Quote all of the entries word for word.

Data items
#####

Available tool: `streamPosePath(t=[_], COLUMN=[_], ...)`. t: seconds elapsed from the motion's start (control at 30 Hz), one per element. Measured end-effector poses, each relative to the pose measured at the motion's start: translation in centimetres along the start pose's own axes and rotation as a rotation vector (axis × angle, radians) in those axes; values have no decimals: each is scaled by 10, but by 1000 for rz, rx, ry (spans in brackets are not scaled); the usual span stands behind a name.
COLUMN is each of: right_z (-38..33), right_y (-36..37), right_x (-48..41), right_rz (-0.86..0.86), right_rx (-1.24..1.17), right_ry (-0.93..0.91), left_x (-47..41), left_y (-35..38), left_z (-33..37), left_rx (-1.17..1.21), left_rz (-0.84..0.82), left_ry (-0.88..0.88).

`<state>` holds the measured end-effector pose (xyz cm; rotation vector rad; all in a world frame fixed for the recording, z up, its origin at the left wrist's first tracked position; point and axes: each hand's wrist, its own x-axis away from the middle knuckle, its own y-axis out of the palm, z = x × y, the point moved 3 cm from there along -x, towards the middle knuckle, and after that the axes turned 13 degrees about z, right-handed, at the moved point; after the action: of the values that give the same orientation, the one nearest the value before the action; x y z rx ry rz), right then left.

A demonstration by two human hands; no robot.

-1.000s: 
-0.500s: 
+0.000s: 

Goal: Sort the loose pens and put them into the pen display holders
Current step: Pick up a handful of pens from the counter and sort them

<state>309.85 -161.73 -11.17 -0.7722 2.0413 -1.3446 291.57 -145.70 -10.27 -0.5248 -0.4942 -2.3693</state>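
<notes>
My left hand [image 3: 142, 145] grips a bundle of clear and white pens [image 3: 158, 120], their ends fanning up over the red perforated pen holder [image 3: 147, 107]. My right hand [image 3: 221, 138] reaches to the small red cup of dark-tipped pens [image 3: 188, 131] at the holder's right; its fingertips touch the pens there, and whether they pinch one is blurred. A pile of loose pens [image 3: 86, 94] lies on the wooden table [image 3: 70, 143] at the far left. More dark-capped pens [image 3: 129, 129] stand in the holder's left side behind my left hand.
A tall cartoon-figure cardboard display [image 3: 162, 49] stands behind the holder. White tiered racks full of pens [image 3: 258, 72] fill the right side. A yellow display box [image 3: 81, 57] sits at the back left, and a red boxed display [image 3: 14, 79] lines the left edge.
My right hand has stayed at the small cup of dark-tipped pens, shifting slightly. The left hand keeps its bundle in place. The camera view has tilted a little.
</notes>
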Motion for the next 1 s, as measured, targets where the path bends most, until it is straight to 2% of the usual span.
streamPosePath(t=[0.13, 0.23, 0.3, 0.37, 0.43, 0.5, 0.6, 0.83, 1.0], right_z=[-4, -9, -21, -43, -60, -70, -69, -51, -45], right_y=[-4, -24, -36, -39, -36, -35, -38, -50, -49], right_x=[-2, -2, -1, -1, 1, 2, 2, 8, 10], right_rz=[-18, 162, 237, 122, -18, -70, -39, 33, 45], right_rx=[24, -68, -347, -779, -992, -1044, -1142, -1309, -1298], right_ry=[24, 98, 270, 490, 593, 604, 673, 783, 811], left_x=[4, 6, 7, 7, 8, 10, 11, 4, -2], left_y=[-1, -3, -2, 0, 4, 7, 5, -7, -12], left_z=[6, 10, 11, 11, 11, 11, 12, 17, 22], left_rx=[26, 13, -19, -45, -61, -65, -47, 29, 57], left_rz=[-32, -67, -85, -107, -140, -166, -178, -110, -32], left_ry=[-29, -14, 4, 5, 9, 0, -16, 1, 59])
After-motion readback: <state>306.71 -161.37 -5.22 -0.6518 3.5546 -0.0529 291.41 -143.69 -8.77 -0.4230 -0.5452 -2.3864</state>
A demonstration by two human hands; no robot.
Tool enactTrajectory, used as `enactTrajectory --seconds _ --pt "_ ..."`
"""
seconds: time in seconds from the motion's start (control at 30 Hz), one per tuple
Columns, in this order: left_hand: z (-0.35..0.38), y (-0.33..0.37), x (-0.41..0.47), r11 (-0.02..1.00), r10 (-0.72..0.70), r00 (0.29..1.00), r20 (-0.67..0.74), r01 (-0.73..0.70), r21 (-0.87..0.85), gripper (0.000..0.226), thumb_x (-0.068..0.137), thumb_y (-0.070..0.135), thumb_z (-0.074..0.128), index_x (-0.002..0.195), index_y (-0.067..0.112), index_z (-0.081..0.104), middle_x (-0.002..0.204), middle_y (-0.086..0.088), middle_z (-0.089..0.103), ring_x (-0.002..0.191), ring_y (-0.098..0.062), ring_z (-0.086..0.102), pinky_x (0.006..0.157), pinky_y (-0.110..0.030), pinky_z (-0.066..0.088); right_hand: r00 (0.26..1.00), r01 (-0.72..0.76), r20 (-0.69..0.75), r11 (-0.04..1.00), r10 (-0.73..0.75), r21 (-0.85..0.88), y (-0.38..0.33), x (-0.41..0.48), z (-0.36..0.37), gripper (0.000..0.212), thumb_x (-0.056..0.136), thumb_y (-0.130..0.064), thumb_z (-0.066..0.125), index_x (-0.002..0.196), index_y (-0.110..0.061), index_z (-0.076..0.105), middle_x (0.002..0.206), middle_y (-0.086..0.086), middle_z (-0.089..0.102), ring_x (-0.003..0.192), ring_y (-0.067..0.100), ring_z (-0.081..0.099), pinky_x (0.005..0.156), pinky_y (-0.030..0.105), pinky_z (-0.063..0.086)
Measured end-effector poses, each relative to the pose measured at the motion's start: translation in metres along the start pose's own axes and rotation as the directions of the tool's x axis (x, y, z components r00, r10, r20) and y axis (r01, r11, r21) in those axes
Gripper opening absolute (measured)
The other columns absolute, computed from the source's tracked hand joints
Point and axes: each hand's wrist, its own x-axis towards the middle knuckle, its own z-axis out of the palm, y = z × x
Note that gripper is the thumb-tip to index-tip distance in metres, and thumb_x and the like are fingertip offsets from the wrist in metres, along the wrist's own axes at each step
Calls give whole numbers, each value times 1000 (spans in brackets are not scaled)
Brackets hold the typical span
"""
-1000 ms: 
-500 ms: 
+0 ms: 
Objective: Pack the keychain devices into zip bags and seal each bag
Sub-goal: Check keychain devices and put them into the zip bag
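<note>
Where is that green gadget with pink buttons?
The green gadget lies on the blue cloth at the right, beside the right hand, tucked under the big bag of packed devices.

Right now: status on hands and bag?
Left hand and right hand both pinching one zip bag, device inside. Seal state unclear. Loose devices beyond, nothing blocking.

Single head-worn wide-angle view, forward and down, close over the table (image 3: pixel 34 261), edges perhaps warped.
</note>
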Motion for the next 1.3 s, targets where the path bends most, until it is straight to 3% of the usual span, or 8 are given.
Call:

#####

* **Exercise solution**
Available tool: `streamPosePath(t=[_], COLUMN=[_], ...)`. t: seconds elapsed from the motion's start (control at 30 Hz), one per element. Measured end-effector poses, each relative to the pose measured at the motion's start: translation in centimetres along the start pose's own axes and rotation as a rotation vector (axis × angle, radians) in those axes; values have no decimals: each is scaled by 10, but by 1000 for rz, rx, ry (spans in brackets are not scaled); the usual span stands behind a name.
COLUMN is each of: right_z (-38..33), right_y (-36..37), right_x (-48..41), right_rz (-0.86..0.86), right_rx (-1.24..1.17), right_ry (-0.93..0.91), left_x (-47..41), left_y (-35..38), left_z (-33..37), left_rx (-1.17..1.21), left_rz (-0.84..0.82), left_ry (-0.88..0.88).

`<state>` holds the measured end-effector pose (xyz cm; rotation vector rad; all in a world frame fixed for the recording, z up, its origin at the left wrist's first tracked position; point and axes: each hand's wrist, its own x-axis away from the middle knuckle, its own y-axis out of the palm, z = x × y, the point moved 3 cm from there along -x, towards the middle knuckle, and after that the axes turned 13 degrees about z, right-handed, at the moved point; after the action: of the values that give the same orientation, the one nearest the value before the action; x y z rx ry rz), right then left.

A demonstration by two human hands; no robot.

-1.000s: 
-0.500s: 
+0.000s: 

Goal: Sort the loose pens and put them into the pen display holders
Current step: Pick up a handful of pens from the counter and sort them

<state>309.85 -161.73 -11.17 -0.7722 2.0413 -1.3446 291.57 -145.70 -10.27 -0.5248 -0.4942 -2.3693</state>
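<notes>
My left hand [image 3: 142, 145] grips a bundle of clear and white pens [image 3: 158, 120], their ends fanning up over the red perforated pen holder [image 3: 147, 107]. My right hand [image 3: 221, 138] reaches to the small red cup of dark-tipped pens [image 3: 188, 131] at the holder's right; its fingertips touch the pens there, and whether they pinch one is blurred. A pile of loose pens [image 3: 86, 94] lies on the wooden table [image 3: 70, 143] at the far left. More dark-capped pens [image 3: 129, 129] stand in the holder's left side behind my left hand.
A tall cartoon-figure cardboard display [image 3: 162, 49] stands behind the holder. White tiered racks full of pens [image 3: 258, 72] fill the right side. A yellow display box [image 3: 81, 57] sits at the back left, and a red boxed display [image 3: 14, 79] lines the left edge.
My right hand has stayed at the small cup of dark-tipped pens, shifting slightly. The left hand keeps its bundle in place. The camera view has tilted a little.
</notes>
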Motion for the next 1 s, as measured, targets where the path bends most, until it is straight to 2% of the usual span.
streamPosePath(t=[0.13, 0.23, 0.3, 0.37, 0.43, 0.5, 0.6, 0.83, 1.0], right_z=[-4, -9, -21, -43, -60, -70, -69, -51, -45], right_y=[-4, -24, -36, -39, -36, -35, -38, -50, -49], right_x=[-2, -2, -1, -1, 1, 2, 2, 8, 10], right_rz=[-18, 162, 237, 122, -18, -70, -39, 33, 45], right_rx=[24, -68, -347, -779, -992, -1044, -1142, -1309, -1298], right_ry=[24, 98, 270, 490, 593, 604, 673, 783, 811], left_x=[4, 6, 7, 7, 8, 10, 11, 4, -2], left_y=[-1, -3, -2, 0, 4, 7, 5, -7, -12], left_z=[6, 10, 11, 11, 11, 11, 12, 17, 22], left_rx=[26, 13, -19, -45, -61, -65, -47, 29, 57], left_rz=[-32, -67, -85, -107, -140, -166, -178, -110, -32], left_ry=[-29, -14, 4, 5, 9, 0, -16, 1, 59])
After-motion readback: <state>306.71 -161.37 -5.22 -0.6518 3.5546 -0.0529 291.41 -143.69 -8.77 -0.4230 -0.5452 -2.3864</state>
A demonstration by two human hands; no robot.
Tool enactTrajectory, used as `enactTrajectory --seconds _ --pt "_ ..."`
"""
seconds: time in seconds from the motion's start (control at 30 Hz), one per tuple
Columns, in this order: left_hand: z (-0.35..0.38), y (-0.33..0.37), x (-0.41..0.47), r11 (-0.02..1.00), r10 (-0.72..0.70), r00 (0.29..1.00), r20 (-0.67..0.74), r01 (-0.73..0.70), r21 (-0.87..0.85), gripper (0.000..0.226), thumb_x (-0.068..0.137), thumb_y (-0.070..0.135), thumb_z (-0.074..0.128), index_x (-0.002..0.195), index_y (-0.067..0.112), index_z (-0.081..0.104), middle_x (-0.002..0.204), middle_y (-0.086..0.088), middle_z (-0.089..0.103), ring_x (-0.002..0.191), ring_y (-0.098..0.062), ring_z (-0.086..0.102), pinky_x (0.006..0.157), pinky_y (-0.110..0.030), pinky_z (-0.066..0.088); right_hand: r00 (0.26..1.00), r01 (-0.72..0.76), r20 (-0.69..0.75), r11 (-0.04..1.00), r10 (-0.73..0.75), r21 (-0.85..0.88), y (-0.38..0.33), x (-0.41..0.48), z (-0.36..0.37), gripper (0.000..0.212), thumb_x (-0.056..0.136), thumb_y (-0.130..0.064), thumb_z (-0.066..0.125), index_x (-0.002..0.196), index_y (-0.110..0.061), index_z (-0.076..0.105), middle_x (0.002..0.206), middle_y (-0.086..0.086), middle_z (-0.089..0.102), ring_x (-0.003..0.192), ring_y (-0.067..0.100), ring_z (-0.081..0.099), pinky_x (0.005..0.156), pinky_y (-0.030..0.105), pinky_z (-0.063..0.086)
Measured end-effector poses, each relative to the pose measured at the motion's start: translation in metres along the start pose's own axes and rotation as the directions of the tool's x axis (x, y, z components r00, r10, r20) and y axis (r01, r11, r21) in those axes
Gripper opening absolute (measured)
The other columns absolute, computed from the source's tracked hand joints
Point and axes: each hand's wrist, its own x-axis towards the middle knuckle, its own z-axis out of the palm, y = z × x
Note that gripper is the thumb-tip to index-tip distance in metres, and thumb_x and the like are fingertip offsets from the wrist in metres, along the wrist's own axes at each step
Calls give whole numbers, each value times 1000 (spans in brackets are not scaled)
Brackets hold the typical span
"""
-1000 ms: 
-500 ms: 
+0 ms: 
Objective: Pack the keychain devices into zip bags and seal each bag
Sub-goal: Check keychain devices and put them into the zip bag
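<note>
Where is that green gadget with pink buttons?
The green gadget lies on the blue cloth at the right, beside the right hand, tucked under the big bag of packed devices.

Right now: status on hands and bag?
Left hand and right hand both pinching one zip bag, device inside. Seal state unclear. Loose devices beyond, nothing blocking.

Single head-worn wide-angle view, forward and down, close over the table (image 3: pixel 34 261), edges perhaps warped.
</note>
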Motion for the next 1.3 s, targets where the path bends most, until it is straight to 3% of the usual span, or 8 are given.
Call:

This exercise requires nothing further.